:: Exercise details ::
The records below hold a stretch from the line with "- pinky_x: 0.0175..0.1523" through the line with "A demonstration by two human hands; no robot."; return exactly those lines, ends included, and nothing more.

[Start of Attachment]

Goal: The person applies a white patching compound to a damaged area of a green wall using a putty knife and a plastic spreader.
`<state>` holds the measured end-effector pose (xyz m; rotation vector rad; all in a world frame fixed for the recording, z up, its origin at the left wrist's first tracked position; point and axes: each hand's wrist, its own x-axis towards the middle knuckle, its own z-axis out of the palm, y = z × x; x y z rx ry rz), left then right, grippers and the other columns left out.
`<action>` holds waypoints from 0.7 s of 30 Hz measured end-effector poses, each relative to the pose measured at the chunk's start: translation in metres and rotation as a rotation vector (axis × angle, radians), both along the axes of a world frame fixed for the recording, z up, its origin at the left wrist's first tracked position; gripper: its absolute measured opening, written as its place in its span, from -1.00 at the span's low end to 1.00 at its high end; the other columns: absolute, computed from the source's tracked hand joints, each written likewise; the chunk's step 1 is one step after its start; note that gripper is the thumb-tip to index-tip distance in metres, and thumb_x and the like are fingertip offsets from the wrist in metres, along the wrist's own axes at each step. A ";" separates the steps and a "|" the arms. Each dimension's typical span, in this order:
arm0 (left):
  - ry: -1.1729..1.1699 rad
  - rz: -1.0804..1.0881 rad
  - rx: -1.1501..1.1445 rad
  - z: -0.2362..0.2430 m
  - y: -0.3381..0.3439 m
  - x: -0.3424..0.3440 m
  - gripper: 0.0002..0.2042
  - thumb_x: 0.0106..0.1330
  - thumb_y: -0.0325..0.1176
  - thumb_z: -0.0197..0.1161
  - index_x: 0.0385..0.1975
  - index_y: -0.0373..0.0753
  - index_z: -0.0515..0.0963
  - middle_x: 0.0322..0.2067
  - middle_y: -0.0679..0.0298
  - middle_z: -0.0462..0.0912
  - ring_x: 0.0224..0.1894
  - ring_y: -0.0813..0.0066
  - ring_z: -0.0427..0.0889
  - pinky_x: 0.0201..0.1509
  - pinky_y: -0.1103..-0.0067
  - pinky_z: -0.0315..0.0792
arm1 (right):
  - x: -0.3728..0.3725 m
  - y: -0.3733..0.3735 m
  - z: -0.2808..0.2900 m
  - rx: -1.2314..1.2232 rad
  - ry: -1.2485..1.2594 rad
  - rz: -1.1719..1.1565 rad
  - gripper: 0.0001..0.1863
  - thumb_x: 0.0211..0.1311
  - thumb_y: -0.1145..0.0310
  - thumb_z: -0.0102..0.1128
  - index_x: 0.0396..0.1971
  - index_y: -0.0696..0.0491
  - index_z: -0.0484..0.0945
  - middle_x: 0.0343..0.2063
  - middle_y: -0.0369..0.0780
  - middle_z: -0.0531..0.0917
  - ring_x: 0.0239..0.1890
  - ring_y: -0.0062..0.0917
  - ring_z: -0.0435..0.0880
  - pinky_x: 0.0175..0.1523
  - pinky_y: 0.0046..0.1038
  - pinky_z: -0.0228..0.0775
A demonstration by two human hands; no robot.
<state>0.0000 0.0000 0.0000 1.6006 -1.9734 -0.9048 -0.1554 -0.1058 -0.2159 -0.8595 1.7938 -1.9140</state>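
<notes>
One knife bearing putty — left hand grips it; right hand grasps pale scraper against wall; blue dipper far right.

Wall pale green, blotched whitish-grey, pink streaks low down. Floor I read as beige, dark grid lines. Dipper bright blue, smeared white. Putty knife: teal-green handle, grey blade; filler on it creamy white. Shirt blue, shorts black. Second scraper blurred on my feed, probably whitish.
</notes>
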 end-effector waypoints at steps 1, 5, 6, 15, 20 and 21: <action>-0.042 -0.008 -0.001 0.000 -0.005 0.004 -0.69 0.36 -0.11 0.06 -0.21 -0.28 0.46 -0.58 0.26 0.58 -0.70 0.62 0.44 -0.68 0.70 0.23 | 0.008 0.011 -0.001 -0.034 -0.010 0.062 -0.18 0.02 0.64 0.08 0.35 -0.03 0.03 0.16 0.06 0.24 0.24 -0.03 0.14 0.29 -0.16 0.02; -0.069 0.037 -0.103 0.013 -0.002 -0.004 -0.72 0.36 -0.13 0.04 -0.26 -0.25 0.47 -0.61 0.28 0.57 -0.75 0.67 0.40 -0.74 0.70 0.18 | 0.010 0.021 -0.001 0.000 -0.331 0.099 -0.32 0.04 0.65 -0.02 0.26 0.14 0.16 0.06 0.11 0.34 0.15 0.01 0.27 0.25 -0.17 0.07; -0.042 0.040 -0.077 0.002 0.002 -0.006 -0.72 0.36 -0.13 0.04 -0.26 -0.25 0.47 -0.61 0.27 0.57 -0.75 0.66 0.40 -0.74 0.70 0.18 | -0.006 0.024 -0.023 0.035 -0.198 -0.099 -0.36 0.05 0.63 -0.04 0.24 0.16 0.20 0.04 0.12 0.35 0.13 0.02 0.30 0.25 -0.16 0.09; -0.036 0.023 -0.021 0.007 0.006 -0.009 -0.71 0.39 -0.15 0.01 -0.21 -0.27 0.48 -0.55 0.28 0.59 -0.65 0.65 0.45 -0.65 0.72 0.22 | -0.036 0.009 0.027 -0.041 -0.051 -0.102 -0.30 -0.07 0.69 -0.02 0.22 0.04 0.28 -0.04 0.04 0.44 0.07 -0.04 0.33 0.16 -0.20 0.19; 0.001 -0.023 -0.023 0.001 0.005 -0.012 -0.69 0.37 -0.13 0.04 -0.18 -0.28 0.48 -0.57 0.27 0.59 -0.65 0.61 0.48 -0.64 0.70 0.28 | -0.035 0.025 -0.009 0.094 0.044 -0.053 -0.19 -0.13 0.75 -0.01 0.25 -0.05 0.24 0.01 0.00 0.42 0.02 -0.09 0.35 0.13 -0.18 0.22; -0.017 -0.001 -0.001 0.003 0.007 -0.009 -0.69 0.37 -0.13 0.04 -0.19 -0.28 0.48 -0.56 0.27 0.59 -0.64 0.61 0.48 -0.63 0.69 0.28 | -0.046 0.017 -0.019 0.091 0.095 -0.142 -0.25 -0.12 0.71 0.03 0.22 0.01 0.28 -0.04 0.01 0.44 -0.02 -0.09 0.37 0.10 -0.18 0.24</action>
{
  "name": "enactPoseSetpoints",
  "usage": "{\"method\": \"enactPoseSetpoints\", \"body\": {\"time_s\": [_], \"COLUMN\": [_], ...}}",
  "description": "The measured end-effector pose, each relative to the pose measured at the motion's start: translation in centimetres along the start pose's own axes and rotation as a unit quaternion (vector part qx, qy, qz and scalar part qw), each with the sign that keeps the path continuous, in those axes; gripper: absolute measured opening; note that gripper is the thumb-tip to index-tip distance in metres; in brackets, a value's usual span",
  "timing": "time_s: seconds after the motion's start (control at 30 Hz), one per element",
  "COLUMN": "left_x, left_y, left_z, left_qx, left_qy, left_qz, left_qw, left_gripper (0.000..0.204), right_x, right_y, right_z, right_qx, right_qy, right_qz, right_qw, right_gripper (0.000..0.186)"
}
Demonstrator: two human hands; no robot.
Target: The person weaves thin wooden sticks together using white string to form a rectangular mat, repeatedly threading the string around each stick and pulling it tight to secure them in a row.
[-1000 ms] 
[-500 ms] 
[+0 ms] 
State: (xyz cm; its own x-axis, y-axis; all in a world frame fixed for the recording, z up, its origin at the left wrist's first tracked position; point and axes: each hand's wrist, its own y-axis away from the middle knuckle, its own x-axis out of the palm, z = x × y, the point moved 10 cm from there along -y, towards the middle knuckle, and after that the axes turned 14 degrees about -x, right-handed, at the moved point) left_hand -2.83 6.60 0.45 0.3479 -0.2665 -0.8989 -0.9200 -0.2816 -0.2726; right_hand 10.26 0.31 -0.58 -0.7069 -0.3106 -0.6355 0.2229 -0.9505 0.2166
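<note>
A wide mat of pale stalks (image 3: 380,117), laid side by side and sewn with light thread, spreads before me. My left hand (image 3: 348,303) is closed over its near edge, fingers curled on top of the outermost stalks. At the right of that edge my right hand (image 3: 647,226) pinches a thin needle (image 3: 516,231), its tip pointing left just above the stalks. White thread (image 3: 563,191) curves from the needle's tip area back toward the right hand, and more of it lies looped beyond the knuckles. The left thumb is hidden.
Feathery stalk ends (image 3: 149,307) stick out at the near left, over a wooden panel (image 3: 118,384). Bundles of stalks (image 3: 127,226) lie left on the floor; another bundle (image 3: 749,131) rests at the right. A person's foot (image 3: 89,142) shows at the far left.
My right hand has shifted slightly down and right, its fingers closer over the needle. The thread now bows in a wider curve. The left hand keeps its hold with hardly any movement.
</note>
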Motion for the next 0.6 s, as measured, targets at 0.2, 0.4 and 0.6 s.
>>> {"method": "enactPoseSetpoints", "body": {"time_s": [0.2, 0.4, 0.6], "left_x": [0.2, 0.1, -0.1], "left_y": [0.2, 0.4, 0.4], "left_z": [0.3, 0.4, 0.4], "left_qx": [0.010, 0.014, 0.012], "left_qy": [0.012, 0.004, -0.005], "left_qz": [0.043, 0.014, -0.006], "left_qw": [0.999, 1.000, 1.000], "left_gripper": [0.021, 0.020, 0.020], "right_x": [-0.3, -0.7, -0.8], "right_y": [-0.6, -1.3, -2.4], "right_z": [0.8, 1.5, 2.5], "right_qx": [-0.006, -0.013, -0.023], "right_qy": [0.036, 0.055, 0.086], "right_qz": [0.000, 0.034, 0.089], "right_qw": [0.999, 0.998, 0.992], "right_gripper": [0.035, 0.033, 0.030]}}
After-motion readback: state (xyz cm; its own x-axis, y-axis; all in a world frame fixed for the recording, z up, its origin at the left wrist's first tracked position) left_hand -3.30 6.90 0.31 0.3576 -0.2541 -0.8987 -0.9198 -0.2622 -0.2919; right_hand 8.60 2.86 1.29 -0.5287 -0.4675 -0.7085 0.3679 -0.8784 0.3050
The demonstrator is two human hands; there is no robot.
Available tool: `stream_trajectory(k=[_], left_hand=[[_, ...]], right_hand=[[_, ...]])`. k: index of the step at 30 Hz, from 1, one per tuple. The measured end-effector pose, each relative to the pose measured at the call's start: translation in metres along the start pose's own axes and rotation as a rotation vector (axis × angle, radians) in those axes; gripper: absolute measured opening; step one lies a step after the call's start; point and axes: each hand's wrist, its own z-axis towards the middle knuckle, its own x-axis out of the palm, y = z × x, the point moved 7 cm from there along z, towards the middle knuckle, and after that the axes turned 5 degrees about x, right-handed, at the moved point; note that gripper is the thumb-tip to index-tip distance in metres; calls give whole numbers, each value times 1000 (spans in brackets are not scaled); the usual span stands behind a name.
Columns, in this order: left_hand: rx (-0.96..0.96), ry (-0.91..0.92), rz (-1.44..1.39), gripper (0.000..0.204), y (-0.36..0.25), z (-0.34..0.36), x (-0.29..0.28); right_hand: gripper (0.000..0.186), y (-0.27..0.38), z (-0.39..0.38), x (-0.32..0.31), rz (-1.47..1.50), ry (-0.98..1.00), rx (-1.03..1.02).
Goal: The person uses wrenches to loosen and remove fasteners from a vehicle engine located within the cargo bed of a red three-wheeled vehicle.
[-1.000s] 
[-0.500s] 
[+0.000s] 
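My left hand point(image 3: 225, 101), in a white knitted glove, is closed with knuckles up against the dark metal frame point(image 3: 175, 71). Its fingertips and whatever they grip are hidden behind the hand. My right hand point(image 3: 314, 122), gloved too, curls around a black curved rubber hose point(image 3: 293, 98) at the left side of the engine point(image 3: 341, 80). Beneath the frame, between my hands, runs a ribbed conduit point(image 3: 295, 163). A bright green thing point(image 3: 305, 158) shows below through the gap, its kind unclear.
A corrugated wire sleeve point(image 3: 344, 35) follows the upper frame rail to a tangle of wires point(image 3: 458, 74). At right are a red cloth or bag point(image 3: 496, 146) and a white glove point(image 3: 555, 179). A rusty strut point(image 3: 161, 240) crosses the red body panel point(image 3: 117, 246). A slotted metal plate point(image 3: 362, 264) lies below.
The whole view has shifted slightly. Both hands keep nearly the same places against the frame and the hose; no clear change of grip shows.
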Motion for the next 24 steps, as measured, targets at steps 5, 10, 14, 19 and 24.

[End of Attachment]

:: Task solution ::
  - pinky_x: 0.0175..0.1523
  - pinky_y: 0.0046..0.1038
  - pinky_z: -0.0228..0.0775
A demonstration by two human hands; no robot.

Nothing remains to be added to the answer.